Laurence Fox calls for Twitter ‘retract button’ amid ‘paedophile’ defamation row with Stonewall trustee

Laurence Fox has called for a Twitter “retract button” amid a bitter row with Stonewall UK deputy chair Simon Blake, who announced that he’s suing the actor for calling him a “paedophile” during a bizarre rant about Sainsbury’s.

Aspiring politician Laurence Fox took to Twitter Sunday (4 October) to fire off a furious series of tweets reacting to Sainsbury’s celebrating Black History Month.

Fox responded: “I won’t be shopping in your supermarket ever again while you promote racial segregation and discrimination. I sincerely hope others join me.”

Comments flooded in accusing the actor of “racism”, and Simon Blake, the gay CEO of Mental Health First Aid England and deputy chair of Stonewall UK, replied to Fox’s tweet: “What a mess. What a racist t**t.”

In response, Fox made the decision to start accusing his critics of being “paedophiles”, including Blake, Coronation Street actor Nicola Thorp and Crystal of RuPaul’s Drag Race UK fame.

To Blake, he replied: “Pretty rich coming from a paedophile.” The Stonewall UK deputy chair later announced that he would be suing Fox for defamation.

On Monday (5 October) Fox attended a virtual fringe event of the Conservative Party Conference on “the free speech crisis”, hosted by ThinkTent with the Free Speech Union.

Fox spoke about the Twitter incident, and how he feels social media has impacted on free speech.

He said: “I started mulling to myself this idea of whether Twitter should introduce a ‘retract button’, where the tweet stays up but it just has a big stamp across the top saying ‘this is retracted by the author’.

“So you could watch the development of people’s thoughts, understand that their positions change and alter, that they have made mistakes.

“And that may encourage us to be more free in our views rather than collectivising around any form of victimhood or any form of offence, and then we should motivate ourselves to collectivise around things that are really important, like how we relate to each other, good manners, mutual respect.”

Laurence Fox

Laurence Fox attended a virtual fringe event of the Conservative Party Conference on “the free speech crisis”. (Think Tent/ YouTube)
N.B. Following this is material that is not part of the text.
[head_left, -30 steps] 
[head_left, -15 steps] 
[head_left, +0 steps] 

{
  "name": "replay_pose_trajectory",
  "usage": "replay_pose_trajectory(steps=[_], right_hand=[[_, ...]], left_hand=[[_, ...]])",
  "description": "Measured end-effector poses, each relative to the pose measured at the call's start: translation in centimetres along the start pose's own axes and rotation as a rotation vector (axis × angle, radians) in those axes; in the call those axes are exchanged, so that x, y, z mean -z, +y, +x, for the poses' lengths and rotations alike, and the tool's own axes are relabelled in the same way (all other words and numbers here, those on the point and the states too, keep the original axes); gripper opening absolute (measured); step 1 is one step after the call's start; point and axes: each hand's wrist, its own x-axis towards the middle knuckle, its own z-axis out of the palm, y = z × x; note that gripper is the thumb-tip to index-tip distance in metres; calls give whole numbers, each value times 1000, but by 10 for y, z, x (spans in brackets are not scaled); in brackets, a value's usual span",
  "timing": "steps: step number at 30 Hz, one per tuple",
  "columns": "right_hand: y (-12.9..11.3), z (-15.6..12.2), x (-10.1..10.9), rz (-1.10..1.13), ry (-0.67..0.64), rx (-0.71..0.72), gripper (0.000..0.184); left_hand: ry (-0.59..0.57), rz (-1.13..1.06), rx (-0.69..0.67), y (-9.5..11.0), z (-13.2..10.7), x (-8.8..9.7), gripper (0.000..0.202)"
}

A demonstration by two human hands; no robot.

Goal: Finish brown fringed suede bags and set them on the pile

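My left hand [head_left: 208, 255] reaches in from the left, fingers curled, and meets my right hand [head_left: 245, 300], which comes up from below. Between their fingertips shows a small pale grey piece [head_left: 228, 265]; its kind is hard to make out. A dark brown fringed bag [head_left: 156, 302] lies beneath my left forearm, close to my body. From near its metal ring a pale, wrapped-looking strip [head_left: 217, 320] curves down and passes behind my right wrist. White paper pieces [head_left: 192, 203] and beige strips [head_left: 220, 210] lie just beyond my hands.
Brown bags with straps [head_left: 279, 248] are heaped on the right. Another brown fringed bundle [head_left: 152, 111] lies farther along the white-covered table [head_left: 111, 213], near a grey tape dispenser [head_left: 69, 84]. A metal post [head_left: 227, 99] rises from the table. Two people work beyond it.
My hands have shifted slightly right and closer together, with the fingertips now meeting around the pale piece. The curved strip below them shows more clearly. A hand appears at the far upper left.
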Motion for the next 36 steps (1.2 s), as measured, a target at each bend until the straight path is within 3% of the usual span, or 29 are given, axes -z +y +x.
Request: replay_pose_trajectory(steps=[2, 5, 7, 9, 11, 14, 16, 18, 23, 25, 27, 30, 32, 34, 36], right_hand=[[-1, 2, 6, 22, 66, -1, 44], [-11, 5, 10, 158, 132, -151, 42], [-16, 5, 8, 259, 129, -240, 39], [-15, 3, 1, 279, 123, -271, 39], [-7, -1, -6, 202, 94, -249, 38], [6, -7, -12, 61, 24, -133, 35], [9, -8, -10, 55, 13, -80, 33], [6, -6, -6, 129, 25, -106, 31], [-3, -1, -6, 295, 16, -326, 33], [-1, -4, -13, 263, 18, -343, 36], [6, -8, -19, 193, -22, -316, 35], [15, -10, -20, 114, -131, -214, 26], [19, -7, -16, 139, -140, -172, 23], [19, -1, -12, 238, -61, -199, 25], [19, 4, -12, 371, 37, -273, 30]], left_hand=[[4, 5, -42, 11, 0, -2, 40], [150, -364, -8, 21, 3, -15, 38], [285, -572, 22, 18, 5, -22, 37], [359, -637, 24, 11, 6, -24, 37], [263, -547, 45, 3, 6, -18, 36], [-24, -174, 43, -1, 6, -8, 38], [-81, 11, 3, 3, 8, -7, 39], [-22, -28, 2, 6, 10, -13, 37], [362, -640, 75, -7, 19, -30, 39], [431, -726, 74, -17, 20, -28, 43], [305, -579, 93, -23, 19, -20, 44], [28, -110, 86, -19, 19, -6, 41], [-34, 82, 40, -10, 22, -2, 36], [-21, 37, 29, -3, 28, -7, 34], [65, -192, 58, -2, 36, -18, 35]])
However, it seemed that Fox did not want to “retract” his criticism of Sainsbury’s and its celebration of Black History Month.

Ironically, during a panel on free speech, Fox suggested that critical race theory should be banned from being taught in universities, and hit out at Sainbury’s again: “Any government money that’s going into any pseudoscience like unconscious bias training and all of this stuff, and telling people that they need safe spaces from white people in supermarkets, should be boycotted. Or, in the case of the government, they should have their funding removed.”